La ciencia recién está empezando a comprender las formas sutiles pero intrincadas en que las plantas, a pesar de no contar con ojos, manos, músculos o cerebro, pueden comunicarse y procesar información sobre el mundo que les rodea.

Una nueva investigación, realizada por científicos de la Universidad Wake Forest en Estados Unidos, ha revelado mecanismos similares al sistema nervioso dentro de las plantas, que podrían ser hasta ahora, la mirada más deslumbrante al mundo comunicativo de la escenografía botánica.

Un sorprendente sistema de señalización

De acuerdo al estudio, las plantas usan las mismas moléculas de señalización utilizadas por los animales en su sistema nervioso.
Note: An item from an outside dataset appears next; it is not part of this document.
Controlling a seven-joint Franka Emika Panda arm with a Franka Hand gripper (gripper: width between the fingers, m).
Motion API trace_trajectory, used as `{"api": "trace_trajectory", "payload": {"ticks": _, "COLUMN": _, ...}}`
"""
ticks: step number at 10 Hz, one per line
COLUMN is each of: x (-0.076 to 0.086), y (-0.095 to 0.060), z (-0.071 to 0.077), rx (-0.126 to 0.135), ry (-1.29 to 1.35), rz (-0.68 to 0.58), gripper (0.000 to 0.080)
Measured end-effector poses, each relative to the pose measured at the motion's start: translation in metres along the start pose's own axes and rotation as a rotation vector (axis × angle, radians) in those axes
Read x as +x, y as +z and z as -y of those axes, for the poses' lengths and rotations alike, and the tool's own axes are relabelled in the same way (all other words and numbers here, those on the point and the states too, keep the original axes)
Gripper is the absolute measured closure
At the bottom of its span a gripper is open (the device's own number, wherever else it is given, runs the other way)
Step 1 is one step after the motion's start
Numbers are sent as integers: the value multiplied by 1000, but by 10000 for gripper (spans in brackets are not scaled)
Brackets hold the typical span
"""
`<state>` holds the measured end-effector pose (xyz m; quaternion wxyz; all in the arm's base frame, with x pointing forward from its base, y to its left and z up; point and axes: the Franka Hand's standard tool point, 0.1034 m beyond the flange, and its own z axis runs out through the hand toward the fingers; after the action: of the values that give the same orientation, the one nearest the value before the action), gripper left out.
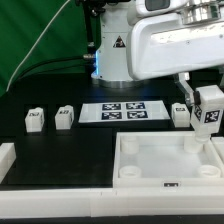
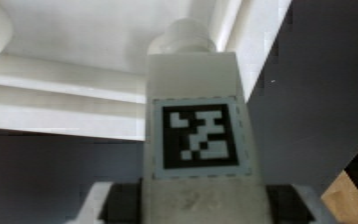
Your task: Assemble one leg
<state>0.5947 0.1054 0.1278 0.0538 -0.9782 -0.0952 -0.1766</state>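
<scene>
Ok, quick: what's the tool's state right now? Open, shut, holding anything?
The tool is shut on a leg, with the tagged face toward the wrist camera.

Black table (image 1: 60,150): marker board (image 1: 122,110) lies flat. Outer leg (image 1: 34,119) & inner leg (image 1: 65,116) sit to exterior view's left of it, 3rd leg (image 1: 180,113) just to its right, white tray part (image 1: 165,160) in front of it.

Four white legs (image 1: 34,120), one large white tray-like part (image 1: 165,178), one marker board (image 1: 123,111) bearing four tags (image 1: 110,107).
</scene>
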Motion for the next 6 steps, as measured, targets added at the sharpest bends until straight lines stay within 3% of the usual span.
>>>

Los investigadores explican que, si bien nuestros amigos vegetales no tienen nervios exactamente, ciertamente tienen algo sorprendentemente similar.

En los animales, las células nerviosas se comunican entre sí con la ayuda de un aminoácido llamado glutamato, que, después de ser liberado por una célula nerviosa excitada, ayuda a generar una ola de iones de calcio cargados eléctricamente que se propagan a las células adyacentes.

Para revelar el funcionamiento secreto del sistema de comunicación de amenazas de una planta, los investigadores recurrieron al uso de proteínas fluorescentes para marcar y observar las señales, a medida que viajan en ondas a través de las plantas en respuesta a un factor estresante.

Visualizando la acción

Para que esta acción fuera visible, los investigadores diseñaron plantas de Arabidopsis, las llamadas ratas de laboratorio de botánica, para hacer que una proteína fluorescente se iluminara en verde brillante en respuesta al aumento de los niveles de calcio.

Los autores expusieron a las plantas a dos factores estresantes: la acción de gusanos y el corte de una parte de la planta (hoja o tallo).

Fue entonces cuando se pudo evidenciar el sorprendente mecanismo. Los mensajes comienzan en el punto de ataque, donde el glutamato inicia la ola de calcio que se propaga a través de las venas de la planta.

Este diluvio de calcio activa las hormonas del estrés y generan cambios genéticos que abren los arsenales de las plantas y preparan la planta para protegerse de los atacantes.

Esto le dice a la planta que monte sus defensas, como el incremento de componentes químicos nocivos que harán que la planta sea desagradable para los insectos; por ejemplo, la liberación de sustancias volátiles malolientes o extractos que endurecen las paredes de las células de la planta, lo que las hace menos agradables y más difíciles de comer.

Parece lento, pero no lo es

Uno de los aspectos que más sorprendió a los investigadores fue la velocidad de reacción de la planta, la cual transfirió la información de una hoja a otra en un par de minutos, a una tasa de equivalente a un milímetro por segundo.

Esto es mucho más lento que las señales nerviosas de los animales, que pueden viajar hasta 120 metros por segundo (428 kilómetros por hora), pero los investigadores explican que para las plantas esta es una comunicación súper rápida.

Esta investigación reúne varias piezas para resolver el rompecabezas de cómo se comunican las células de las plantas: la herida derrama glutamato, que es absorbido por receptores que activan la propagación de iones de calcio, que a su vez enciende el sistema de defensa de la planta para tratar de proteger contra el daño adicional.

Los autores del estudio manifiestan que este podría ser oficialmente el momento de replantear nuestras ideas sobre las plantas como organismos inmóviles, no comprometidos y no comunicativos.